Güya eleştirileri ilkesel temelliydi; oy uğruna ırkçı siyasete payanda oldular
Bu ülkede seçim sonuçlarını eli yüreğinin üstünde “güvercin tedirginliğiyle” izleyen garipler var. Bir de o güvercinleri ezmeyi veya umursamamayı siyasetçilere fısıldayanlar...
HAKSÖZ-HABER
CHP lideri Kemal Kılıçdaroğlu cumhurbaşkanlığı seçimlerinin ikinci turu için söylemini sertleştirme ve muhacirler üzerinden ırkçı bir kampanya yürütmeyi tercih ederken Erdoğan, muhacirleri gözeten; seçim sonuçlarını eli yüreğinin üstünde “güvercin tedirginliğiyle” izleyen garipleri ürkütmeyen insani siyasetine devam ediyor.
Bekir Berat Özipek, “Sabahın bir sahibi var” başlıklı bugünkü yazısında tam da bu konuyu ele alıyor.

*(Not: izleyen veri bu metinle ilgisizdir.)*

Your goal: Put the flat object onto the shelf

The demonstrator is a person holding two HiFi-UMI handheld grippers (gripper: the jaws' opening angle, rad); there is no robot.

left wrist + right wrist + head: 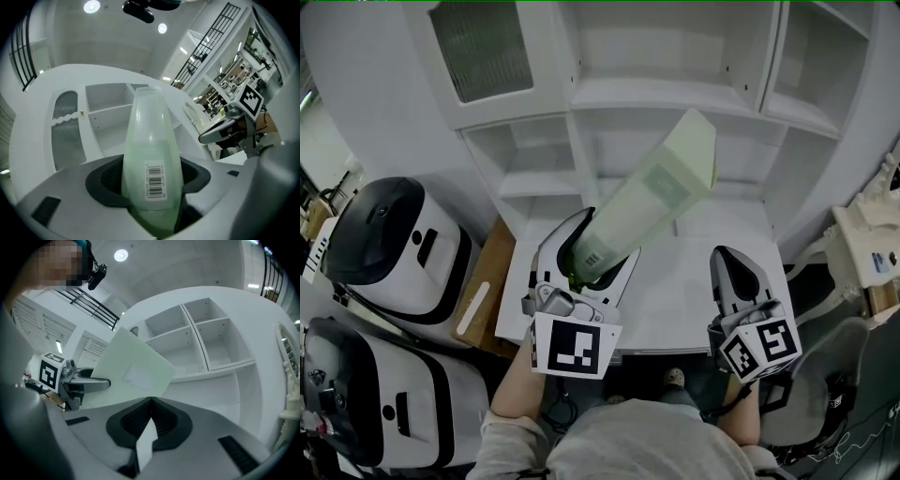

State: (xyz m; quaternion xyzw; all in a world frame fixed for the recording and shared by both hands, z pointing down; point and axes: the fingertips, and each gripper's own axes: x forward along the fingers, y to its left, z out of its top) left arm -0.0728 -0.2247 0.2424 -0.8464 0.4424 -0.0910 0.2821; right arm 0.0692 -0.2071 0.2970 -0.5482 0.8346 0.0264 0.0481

Göçmen karşıtı propagandanın neden halk nazarında ciddi bir itibar görmediğini somut tespitler üzerinden ortaya koyan Özipek, muhacirlerin sosyal medyadaki ve siyaset arenasındaki linç kalabalığıyla beraber cüzzamlılar vadisine sürülmek istendiğini belirtiyor; bu konuda DEVA ve Gelecek partilerinin ırkçılık-ayrımcılık siyasetine payanda olduğunun altını çiziyor. Böylece ahlak, ilke, değer temelli siyaset yaptıklarını iddia edenlerin oy uğruna nasıl kaybedenler kulübünde yerlerini aldıklarını gözler önüne seriyor.
***
“Sabahın bir sahibi var”
Bekir Berat Özipek / Her Taraf
Kabadayı berber dükkanına girer. Tıraş olan kalenderiye “kalk lan kabak” diye bir tokat indirir ve onu berber koltuğundan atıp yerine oturur. Kalenderi tepki vermez, sessizce kenara çekilir.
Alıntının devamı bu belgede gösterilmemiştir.